▶ _Exercise directions_:
Within the records below is a range that opens at the line with "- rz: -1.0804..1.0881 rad" and closes at the line with "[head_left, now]". Return that range word for word, both ends included, and only that range.
___ Exercise materials ___
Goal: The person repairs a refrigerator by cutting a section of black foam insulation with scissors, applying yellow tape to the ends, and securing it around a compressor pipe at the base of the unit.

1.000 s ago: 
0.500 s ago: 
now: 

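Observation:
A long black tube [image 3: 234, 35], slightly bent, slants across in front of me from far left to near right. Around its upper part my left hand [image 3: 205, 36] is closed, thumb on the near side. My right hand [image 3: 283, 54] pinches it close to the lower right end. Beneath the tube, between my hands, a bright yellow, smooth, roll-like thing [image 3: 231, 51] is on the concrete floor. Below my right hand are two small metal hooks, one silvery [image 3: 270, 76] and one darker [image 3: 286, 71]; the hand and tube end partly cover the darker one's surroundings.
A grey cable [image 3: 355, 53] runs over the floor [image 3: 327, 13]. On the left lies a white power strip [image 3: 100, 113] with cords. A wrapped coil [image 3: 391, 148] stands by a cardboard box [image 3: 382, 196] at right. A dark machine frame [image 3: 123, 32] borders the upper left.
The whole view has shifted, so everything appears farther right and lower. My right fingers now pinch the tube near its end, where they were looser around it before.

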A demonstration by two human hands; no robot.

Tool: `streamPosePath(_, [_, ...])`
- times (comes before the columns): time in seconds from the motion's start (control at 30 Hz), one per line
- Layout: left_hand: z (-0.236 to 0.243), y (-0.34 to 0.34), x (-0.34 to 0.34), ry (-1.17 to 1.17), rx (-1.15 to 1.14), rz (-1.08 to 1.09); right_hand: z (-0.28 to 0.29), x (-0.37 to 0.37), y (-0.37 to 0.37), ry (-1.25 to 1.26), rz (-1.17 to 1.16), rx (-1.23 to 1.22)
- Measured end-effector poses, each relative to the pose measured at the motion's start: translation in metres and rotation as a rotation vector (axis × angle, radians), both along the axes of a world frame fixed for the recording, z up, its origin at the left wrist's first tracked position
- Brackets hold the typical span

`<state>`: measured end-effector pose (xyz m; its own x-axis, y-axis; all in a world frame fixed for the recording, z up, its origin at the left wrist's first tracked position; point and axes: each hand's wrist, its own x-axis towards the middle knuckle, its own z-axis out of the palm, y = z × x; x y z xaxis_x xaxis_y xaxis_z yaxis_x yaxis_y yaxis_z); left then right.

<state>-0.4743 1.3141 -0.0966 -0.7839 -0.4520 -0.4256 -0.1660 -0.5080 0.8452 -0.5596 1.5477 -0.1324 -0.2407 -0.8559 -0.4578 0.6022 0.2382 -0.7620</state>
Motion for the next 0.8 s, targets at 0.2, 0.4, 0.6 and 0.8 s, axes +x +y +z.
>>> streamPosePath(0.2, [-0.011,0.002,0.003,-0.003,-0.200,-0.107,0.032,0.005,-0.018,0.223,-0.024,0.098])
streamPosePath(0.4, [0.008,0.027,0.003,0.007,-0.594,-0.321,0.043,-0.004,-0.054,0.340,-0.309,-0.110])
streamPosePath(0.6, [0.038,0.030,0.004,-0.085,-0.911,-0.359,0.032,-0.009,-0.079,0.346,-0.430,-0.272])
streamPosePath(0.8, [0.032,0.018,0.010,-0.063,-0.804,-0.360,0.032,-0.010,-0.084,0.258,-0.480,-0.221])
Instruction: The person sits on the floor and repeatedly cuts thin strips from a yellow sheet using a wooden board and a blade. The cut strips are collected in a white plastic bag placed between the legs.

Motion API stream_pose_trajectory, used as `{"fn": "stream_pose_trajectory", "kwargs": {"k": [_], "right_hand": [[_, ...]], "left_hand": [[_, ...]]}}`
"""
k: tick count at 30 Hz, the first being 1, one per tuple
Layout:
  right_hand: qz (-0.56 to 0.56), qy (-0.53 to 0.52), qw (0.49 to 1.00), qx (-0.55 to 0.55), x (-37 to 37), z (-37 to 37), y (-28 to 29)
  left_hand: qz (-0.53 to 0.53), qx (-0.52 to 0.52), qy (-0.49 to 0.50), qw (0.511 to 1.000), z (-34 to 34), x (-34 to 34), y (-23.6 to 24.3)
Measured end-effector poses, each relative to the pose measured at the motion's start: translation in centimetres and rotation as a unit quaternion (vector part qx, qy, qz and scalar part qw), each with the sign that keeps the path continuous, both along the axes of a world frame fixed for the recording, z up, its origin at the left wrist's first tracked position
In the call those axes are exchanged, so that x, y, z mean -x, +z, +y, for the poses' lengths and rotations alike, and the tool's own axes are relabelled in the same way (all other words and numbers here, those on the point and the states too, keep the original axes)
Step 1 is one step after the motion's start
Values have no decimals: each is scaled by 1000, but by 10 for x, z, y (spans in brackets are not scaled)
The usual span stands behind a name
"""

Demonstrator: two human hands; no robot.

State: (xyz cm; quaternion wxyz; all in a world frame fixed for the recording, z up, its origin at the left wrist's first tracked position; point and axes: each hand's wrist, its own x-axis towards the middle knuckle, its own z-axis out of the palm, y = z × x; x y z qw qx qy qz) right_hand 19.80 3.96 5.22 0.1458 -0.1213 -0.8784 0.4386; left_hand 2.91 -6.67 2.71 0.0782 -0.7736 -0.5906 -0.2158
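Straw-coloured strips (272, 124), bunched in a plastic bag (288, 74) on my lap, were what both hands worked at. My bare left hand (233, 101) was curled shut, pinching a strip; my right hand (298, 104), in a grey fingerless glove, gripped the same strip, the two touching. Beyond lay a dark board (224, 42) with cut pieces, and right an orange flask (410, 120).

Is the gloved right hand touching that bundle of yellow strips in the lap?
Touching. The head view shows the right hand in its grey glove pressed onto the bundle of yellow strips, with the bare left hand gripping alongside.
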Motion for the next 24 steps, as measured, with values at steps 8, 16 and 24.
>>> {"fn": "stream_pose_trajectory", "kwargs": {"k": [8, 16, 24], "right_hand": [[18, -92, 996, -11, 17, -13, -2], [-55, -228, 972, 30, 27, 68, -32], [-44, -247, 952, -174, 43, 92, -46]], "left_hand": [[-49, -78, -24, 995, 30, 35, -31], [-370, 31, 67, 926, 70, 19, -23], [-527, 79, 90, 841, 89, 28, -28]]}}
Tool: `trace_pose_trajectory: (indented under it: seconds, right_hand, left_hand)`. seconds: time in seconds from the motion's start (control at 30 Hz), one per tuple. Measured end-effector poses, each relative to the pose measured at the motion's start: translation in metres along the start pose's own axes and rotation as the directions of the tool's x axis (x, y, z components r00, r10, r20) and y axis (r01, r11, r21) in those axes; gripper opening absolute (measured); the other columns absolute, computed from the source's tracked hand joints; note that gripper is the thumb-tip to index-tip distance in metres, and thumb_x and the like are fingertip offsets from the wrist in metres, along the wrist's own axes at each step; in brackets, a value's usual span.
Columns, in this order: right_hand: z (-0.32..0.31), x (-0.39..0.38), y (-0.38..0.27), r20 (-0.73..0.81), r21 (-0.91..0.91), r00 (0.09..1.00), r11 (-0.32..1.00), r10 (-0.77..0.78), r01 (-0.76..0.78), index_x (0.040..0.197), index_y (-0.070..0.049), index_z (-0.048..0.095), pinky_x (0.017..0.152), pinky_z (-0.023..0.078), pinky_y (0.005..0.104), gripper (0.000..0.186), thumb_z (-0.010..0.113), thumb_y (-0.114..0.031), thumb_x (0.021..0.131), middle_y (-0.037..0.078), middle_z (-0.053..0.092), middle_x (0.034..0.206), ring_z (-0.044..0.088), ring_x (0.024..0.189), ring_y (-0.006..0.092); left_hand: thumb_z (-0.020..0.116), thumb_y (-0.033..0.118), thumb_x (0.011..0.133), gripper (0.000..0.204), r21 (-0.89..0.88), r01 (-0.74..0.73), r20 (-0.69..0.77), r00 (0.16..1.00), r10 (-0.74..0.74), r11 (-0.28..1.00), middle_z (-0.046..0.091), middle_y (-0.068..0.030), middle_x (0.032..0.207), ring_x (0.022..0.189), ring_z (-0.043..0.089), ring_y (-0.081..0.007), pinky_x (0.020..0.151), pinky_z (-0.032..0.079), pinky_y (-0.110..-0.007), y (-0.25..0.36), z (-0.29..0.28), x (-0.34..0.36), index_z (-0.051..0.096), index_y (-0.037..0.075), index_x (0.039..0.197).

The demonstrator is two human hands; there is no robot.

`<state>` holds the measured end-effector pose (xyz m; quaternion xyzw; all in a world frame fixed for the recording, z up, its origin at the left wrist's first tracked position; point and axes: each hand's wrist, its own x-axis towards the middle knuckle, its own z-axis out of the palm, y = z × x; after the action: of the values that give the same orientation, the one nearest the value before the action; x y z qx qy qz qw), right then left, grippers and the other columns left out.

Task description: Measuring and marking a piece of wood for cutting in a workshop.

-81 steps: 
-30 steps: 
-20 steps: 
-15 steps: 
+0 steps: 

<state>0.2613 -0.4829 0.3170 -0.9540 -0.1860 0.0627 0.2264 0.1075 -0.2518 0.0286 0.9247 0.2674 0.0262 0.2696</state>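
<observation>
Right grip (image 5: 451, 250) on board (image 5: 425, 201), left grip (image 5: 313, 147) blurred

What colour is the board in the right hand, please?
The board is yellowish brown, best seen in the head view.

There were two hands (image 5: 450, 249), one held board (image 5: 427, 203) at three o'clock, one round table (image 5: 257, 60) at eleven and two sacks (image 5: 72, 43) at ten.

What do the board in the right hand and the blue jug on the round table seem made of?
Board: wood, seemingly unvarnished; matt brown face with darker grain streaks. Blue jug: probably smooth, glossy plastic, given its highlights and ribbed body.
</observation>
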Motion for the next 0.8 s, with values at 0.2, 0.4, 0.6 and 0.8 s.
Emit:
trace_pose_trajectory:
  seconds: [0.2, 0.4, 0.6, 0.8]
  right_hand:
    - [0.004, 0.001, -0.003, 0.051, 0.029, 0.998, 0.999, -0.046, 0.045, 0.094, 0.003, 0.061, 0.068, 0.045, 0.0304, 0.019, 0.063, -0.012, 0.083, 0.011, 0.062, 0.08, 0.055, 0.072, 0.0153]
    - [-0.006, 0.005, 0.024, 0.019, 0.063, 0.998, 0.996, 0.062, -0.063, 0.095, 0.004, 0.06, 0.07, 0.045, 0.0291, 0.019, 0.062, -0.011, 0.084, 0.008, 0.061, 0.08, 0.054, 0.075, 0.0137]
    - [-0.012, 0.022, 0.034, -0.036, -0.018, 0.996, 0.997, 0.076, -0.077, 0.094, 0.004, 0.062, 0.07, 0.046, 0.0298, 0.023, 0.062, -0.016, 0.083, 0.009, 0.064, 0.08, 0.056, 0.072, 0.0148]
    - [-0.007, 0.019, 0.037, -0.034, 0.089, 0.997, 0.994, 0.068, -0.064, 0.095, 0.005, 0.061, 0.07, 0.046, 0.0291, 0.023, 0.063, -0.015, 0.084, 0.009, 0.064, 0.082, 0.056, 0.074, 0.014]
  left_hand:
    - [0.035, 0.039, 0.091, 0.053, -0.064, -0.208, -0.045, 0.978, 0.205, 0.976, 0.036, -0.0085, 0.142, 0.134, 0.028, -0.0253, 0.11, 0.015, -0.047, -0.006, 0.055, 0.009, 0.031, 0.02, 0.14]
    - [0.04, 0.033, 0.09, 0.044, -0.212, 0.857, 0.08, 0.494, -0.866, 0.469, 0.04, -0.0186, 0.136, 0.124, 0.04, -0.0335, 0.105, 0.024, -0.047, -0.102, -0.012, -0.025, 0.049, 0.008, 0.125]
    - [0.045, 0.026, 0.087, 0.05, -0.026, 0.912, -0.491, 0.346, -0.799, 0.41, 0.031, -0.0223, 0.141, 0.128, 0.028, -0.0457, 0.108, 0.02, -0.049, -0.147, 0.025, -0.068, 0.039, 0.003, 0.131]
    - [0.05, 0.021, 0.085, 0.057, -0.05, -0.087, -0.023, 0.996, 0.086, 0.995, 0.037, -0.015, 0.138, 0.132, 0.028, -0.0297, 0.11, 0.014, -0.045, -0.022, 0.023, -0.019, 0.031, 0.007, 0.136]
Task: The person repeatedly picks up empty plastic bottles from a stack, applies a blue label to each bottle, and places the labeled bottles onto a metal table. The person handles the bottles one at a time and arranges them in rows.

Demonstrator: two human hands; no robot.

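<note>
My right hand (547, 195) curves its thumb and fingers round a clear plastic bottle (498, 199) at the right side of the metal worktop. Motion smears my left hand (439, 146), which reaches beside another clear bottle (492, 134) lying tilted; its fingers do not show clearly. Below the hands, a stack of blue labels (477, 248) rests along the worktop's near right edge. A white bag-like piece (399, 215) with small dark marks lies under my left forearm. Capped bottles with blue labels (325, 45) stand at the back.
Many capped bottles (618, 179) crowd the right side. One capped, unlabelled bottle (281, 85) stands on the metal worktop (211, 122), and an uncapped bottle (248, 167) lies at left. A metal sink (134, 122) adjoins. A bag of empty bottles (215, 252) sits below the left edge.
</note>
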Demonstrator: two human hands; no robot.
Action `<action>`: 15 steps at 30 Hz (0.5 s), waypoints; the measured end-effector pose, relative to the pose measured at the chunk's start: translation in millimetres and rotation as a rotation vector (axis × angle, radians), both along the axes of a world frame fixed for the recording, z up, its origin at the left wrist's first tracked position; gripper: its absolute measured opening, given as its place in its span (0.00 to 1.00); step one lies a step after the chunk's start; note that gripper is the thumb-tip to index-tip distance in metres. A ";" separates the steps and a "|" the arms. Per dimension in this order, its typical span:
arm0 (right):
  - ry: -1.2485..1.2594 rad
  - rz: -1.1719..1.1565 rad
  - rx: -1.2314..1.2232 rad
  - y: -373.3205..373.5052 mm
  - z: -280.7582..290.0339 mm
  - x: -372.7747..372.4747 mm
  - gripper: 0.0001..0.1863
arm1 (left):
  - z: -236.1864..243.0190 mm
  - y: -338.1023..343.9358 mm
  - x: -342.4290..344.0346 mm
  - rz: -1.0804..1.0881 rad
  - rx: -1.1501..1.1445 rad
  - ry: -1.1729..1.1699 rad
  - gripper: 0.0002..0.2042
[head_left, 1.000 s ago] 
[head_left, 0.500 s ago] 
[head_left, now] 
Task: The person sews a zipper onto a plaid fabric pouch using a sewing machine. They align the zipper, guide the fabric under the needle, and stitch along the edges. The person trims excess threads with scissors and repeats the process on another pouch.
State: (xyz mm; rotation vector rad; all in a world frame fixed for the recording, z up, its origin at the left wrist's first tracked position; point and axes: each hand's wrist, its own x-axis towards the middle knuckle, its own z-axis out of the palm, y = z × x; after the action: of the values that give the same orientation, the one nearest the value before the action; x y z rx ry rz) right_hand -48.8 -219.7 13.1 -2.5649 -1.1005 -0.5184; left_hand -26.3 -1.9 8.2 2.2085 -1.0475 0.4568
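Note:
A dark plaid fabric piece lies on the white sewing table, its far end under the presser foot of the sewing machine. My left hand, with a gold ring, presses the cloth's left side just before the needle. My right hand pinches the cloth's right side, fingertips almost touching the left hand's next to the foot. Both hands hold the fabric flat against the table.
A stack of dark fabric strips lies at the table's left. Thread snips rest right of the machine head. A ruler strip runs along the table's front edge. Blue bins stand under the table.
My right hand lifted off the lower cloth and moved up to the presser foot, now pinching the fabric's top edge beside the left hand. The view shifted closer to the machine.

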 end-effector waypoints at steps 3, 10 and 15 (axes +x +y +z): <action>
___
▶ _Solution_:
  - rz: -1.0804..1.0881 rad
  - rx: -1.1501..1.1445 rad
  - ry: -1.1729..1.1699 rad
  - gripper: 0.0002..0.2042
[head_left, 1.000 s ago] 
[head_left, 0.500 s ago] 
[head_left, now] 

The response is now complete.